= William Fergusson (colonial administrator) =

William Fergusson (c. 1795–19 January 1846) was a British Jamaican medical doctor who served as Governor of Sierra Leone.

== Personal life ==
Fergusson was born in the Colony of Jamaica to a Scottish father and a Jamaican mother of African descent. Fergusson married Charlotte Hall, the daughter of a Scottish merchant in November 1818. Their grandson was the painter William Fergusson Brassey Hole.

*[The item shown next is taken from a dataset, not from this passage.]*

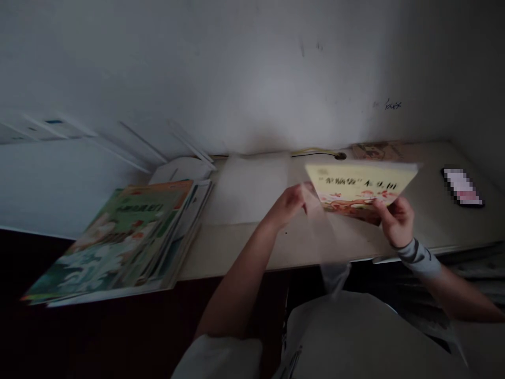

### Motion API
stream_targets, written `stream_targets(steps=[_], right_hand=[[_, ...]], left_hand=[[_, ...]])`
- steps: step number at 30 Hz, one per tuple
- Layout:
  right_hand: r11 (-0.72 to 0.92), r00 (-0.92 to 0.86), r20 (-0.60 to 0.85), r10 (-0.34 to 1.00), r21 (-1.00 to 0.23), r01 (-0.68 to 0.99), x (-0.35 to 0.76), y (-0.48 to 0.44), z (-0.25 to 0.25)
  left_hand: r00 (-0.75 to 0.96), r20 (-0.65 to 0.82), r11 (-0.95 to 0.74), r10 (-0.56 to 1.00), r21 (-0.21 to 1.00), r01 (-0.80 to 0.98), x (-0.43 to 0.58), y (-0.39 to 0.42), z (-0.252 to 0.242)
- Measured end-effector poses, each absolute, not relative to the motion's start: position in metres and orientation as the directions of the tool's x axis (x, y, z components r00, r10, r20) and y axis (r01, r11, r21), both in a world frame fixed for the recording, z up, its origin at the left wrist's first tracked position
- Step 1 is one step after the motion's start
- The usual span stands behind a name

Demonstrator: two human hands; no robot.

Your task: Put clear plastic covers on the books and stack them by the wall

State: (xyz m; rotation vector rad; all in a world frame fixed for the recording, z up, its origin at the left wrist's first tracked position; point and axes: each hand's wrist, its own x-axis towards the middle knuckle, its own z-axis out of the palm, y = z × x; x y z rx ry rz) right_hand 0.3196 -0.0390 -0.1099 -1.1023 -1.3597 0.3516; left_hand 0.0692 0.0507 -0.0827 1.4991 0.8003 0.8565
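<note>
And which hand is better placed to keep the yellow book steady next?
Probably the right hand: its thumb lies over the yellow book near the lower right corner. The left hand, at the opposite edge, seems to pinch translucent film.

This looks like a dim study corner, probably in a home, though the view is too narrow to rule out a schoolroom or small office. A pale desk (244, 247) stands against a plain wall (252, 68) marked with scuffs and a bit of handwriting (393, 105), and thin cords run along its back edge to a cable hole (340, 156). Illustrated books in a stack (130, 226), another yellow illustrated book (351, 185) and a phone (462, 187) suggest everyday personal use.
</note>
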Motion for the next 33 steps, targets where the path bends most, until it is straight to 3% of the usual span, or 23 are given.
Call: stream_targets(steps=[3, 6, 13, 18, 24, 33], right_hand=[[0.309, 0.341, 0.315, 0.886, -0.948, 0.072, 0.305, -0.028, -0.114], [0.187, 0.249, 0.162, 0.955, -0.979, -0.080, 0.298, -0.021, -0.123], [0.032, 0.317, -0.037, 0.948, -0.978, -0.208, 0.307, -0.011, -0.139], [-0.062, 0.258, -0.130, 0.957, -0.964, -0.257, 0.311, -0.004, -0.146], [-0.139, 0.104, -0.136, 0.985, -0.990, 0.022, 0.322, -0.001, -0.146], [-0.057, 0.120, -0.027, 0.992, -0.965, 0.257, 0.339, 0.017, -0.149]], left_hand=[[0.366, 0.231, -0.328, 0.901, 0.917, 0.228, 0.079, 0.038, -0.067], [0.369, 0.153, -0.255, 0.917, 0.936, 0.244, 0.085, 0.032, -0.063], [0.208, -0.042, 0.012, 0.977, 0.990, 0.139, 0.086, 0.037, -0.098], [0.088, 0.077, -0.094, 0.993, 0.973, 0.210, 0.096, 0.026, -0.129], [0.043, 0.092, -0.101, 0.995, 0.956, 0.276, 0.092, 0.015, -0.138], [0.079, -0.165, 0.149, 0.983, 0.974, 0.169, 0.080, 0.018, -0.143]])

Fergusson died at sea, on his way to Scotland, in 1846.

== Medical career ==
Fergusson is the first known student of African descent to attend the University of Edinburgh. He became a licentiate of the Royal College of Surgeons of Edinburgh in 1813 and was commissioned as a Hospital Assistant in the British Army. He was posted to the Colony of Sierra Leone on the recommendation of the African Association and he was appointed Second Surgeon to the colony. In 1824, he rose to the rank of Assistant Surgeon in the Royal African Corps and was later promoted to Staff Surgeon, First Class. As a colonial surgeon, Fergusson had responsibilities in the Liberated African Department, treating Africans rescued from slavery by the Royal Navy.

== Political career ==
His work in Sierra Leone led to him being noticed by the colonial government and that resulted in his appointment as Lieutenant-Governor of the Colony of Sierra Leone in 1841 and again in 1844 before he was appointed as Governor of the Colony of Sierra Leone by Queen Victoria in 1845. He was the only colonial governor of a British African colony who was himself of African descent. Fergusson wanted to expand the colony and made treaties with neighbouring chiefs.